Version 2.0.0 launched on 20 March 2026 with a complete UI redesign. The original version was functional but sparse. The redesign introduced:

  • Aston University purple (#5c2d82) as the primary brand colour throughout
  • Space Grotesk for headings and DM Sans for body text, both loaded via Google Fonts
  • Real Aston University campus photography on every page: hero image on index, login, register, update and dashboard
  • Animated stats bar with counting numbers (total CVs, registered users, total downloads)
  • CSS marquee strip below the hero
  • Scroll reveal animations on CV cards using IntersectionObserver
  • Preloader on first page load
  • Sticky dark navbar with backdrop blur on scroll
  • Profile picture upload with avatar display across all pages
  • Dashboard with CV completeness score, view statistics and account management
  • View counter on each CV profile page

The live filter and sort on the browse page required some care. Filtering by programming language and sorting by name or view count both needed to work without a page reload. The approach was straightforward: JavaScript reads the filter and sort values from the dropdowns and the search field, then iterates the CV cards in the DOM, hiding any that do not match. No fetch calls, no API, no re-render. The DOM manipulation was fast enough that there was no perceived delay even with a full list of CVs.

Deployment

The site runs on Aston University's internal Apache server. Local development used XAMPP (Apache and MySQL) on Windows, with the project directory mapped to localhost/astoncv. config.php holds the database credentials and is gitignored. config.example.php with placeholder values is committed instead, so anyone cloning the repo knows exactly what to create.

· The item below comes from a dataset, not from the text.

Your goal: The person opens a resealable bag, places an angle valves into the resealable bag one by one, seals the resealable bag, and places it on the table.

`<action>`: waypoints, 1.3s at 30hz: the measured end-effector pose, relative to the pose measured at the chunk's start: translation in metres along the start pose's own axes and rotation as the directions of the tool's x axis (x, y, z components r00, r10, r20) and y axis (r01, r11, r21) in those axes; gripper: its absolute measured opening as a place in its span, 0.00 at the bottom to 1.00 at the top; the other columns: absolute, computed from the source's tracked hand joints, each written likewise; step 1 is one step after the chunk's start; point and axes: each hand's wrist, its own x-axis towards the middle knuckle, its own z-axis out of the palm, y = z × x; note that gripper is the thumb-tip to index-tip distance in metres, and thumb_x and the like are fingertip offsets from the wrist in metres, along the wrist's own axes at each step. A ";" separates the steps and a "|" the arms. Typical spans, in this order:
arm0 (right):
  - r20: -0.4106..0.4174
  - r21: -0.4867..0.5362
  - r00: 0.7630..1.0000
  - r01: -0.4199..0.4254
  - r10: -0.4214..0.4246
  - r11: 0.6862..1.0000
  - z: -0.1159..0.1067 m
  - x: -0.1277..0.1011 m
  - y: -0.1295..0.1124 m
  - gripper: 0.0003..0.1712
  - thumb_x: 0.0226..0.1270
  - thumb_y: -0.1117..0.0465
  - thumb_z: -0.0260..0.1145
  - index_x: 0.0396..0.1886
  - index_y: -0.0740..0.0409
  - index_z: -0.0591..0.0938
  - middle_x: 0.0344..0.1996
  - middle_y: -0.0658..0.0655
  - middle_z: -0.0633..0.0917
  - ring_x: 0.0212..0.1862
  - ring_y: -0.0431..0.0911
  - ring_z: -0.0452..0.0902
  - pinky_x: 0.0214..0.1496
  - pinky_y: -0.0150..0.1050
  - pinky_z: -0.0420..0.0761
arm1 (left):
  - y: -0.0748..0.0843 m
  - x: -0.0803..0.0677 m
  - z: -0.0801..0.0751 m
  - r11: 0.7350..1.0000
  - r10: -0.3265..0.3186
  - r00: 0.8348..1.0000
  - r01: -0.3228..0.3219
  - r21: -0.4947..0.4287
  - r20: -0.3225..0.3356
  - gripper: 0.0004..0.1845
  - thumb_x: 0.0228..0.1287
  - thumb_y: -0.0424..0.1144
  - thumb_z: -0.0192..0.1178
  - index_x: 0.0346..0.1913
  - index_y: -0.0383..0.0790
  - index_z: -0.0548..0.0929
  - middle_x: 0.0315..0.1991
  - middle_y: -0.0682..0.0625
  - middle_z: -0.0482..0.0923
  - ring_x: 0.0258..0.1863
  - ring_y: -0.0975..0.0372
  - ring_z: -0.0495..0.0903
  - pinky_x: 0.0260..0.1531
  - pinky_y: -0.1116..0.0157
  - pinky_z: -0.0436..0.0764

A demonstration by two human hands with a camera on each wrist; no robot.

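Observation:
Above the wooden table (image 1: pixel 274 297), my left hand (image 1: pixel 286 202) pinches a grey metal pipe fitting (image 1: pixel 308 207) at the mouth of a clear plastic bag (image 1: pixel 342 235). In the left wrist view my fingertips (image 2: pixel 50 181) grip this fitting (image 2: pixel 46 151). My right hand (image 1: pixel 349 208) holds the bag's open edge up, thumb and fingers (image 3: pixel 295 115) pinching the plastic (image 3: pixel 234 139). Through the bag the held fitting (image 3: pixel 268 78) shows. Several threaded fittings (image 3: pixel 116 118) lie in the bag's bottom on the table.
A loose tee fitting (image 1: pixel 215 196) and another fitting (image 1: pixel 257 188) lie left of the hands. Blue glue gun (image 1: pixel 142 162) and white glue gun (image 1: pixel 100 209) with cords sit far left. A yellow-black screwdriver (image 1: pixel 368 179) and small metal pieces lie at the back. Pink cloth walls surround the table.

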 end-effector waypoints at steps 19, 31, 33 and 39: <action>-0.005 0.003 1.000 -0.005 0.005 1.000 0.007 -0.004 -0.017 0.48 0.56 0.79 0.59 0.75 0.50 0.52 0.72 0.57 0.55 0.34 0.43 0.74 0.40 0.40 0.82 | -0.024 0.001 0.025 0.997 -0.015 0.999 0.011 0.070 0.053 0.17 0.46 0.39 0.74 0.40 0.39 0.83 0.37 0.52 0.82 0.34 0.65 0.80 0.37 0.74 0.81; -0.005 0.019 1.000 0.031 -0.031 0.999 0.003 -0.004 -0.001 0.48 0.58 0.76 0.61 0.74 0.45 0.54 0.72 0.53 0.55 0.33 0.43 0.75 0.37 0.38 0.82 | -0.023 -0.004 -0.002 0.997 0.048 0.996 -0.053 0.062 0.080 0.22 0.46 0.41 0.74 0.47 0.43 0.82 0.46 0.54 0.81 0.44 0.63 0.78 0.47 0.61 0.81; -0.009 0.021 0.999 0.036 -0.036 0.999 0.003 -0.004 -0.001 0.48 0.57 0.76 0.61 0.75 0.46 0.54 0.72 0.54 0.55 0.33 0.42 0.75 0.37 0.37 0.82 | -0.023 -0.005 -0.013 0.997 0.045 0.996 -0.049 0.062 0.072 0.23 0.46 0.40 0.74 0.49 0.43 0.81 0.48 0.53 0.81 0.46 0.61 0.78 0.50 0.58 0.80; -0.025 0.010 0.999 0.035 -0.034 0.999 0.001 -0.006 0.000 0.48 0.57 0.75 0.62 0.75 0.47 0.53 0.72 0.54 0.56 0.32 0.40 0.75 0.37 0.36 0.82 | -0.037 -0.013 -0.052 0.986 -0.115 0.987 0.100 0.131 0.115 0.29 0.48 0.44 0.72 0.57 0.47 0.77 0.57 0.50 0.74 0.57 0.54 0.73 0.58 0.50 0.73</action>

The Cloudflare domain redirect was a simple CNAME and Page Rule configuration: astoncv.zacess.com CNAME to the Aston server, with a forwarding rule handling the URL rewrite. This meant the site was accessible at both the full Aston URL and the short link without changing anything on the server.

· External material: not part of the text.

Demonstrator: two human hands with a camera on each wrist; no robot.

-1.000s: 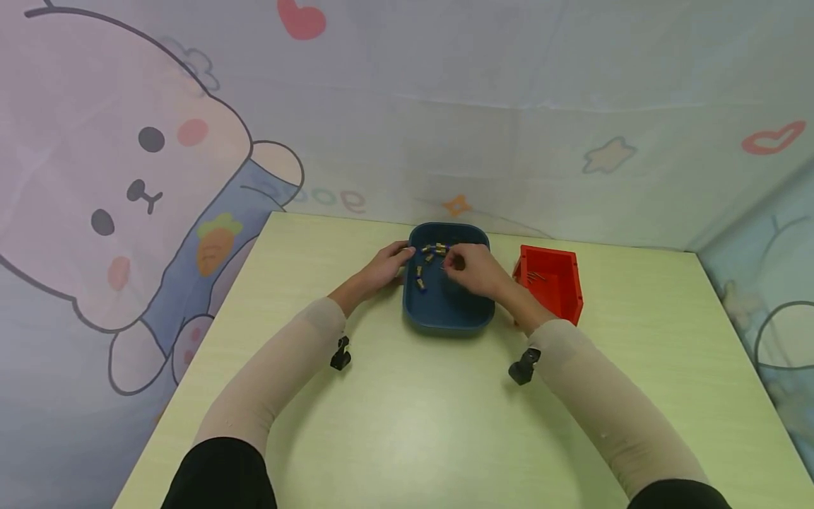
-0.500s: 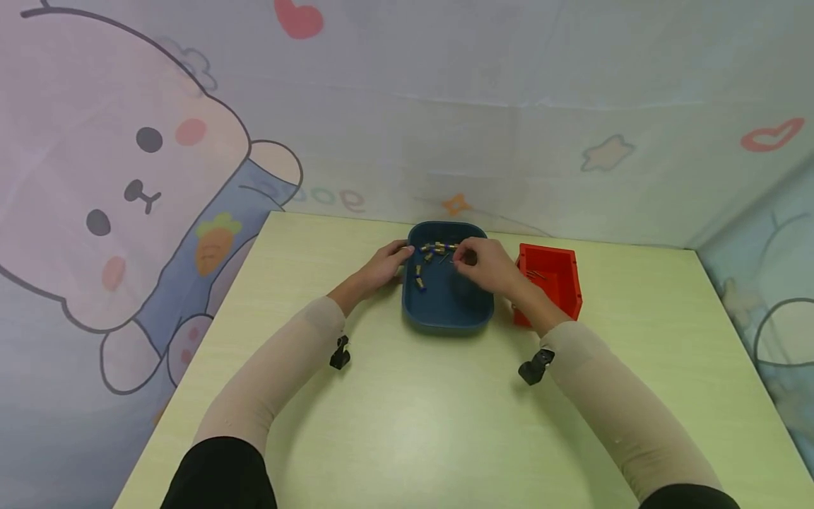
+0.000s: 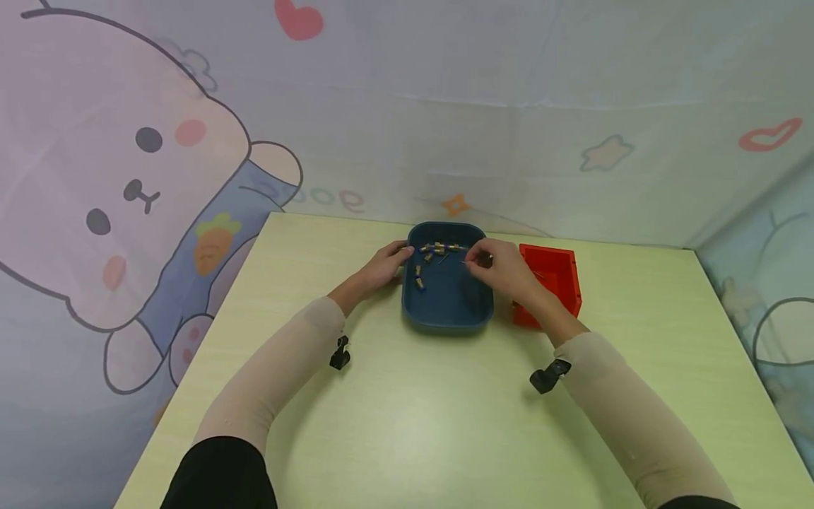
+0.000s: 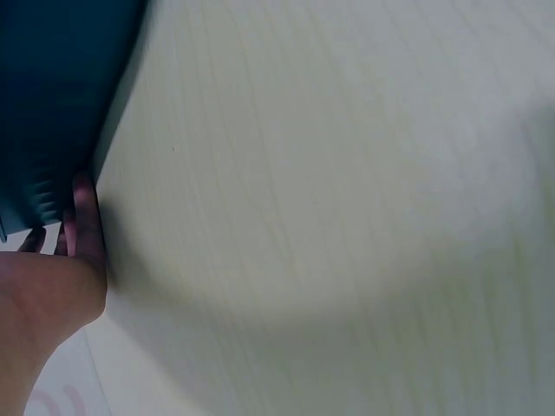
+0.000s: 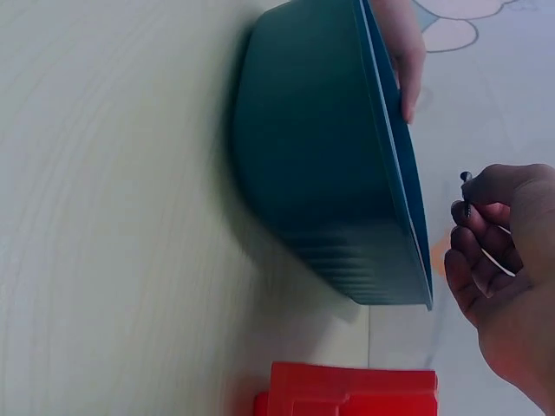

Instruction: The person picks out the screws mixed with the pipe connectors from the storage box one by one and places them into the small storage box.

Version history and lessons

The project shipped four versions between March and May 2026. v2.1.0 and v2.2.0 were cleanup releases: updating contact email addresses throughout the codebase, adding standard repository files (CHANGELOG, SECURITY, ROADMAP, MIT licence), setting up a GitHub Actions CI workflow for PHP syntax checking on every push and adding the Aston University SVG favicon to every page.

The main lessons came from working without a framework. Every problem that frameworks solve invisibly becomes explicit. Session management, CSRF, prepared statements, output escaping: you have to think about all of them, deliberately, every time you write a new page. That is slower but it is also far more instructive. I left this project understanding web security at a level that using a framework would not have given me.

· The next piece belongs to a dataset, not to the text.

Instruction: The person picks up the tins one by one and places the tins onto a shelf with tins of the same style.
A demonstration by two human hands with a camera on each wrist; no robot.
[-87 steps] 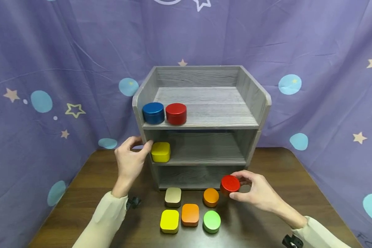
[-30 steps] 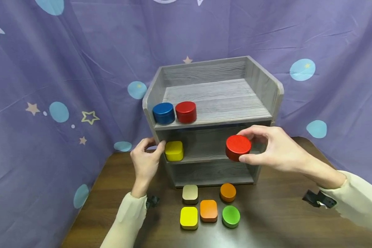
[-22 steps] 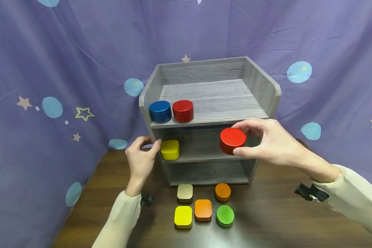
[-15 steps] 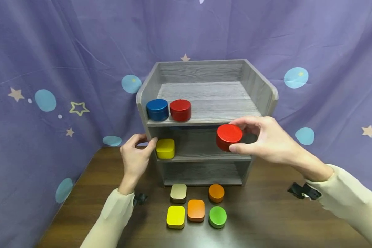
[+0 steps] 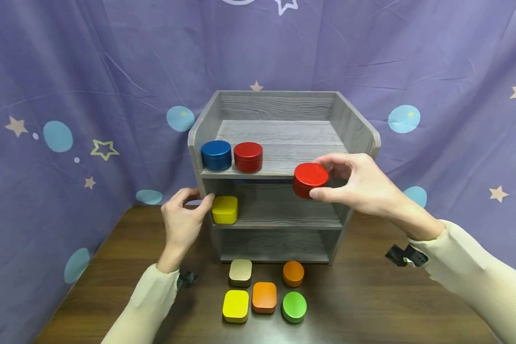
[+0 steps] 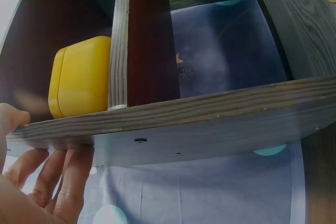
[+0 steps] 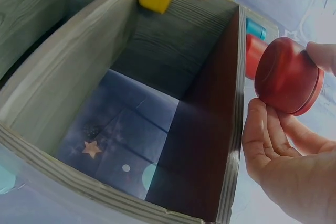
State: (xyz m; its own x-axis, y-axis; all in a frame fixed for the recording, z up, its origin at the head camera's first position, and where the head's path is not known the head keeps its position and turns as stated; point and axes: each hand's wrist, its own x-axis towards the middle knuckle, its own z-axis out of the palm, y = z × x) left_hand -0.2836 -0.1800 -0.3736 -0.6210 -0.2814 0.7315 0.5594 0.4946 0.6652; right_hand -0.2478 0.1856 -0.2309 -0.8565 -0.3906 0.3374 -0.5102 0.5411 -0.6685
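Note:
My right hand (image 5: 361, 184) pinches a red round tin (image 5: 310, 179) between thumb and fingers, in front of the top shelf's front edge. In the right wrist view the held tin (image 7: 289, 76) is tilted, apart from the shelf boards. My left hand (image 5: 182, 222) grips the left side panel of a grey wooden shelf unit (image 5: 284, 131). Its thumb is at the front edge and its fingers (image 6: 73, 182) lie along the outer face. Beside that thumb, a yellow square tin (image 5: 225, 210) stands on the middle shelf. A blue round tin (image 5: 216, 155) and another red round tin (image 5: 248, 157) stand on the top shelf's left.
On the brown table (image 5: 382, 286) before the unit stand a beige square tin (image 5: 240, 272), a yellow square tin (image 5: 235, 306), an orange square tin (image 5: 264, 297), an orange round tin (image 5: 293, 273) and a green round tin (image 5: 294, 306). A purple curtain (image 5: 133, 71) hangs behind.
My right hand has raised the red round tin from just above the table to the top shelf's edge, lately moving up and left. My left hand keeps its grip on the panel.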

The other lesson was about scope. The brief did not require a dashboard, animated stats or campus photography. Those came from wanting to build something I was proud of rather than something that just met the minimum criteria. The extra scope cost time but the result was a site that looked like a real product rather than a coursework submission.

When the constraint is no frameworks, every feature you add teaches you something a framework would have hidden.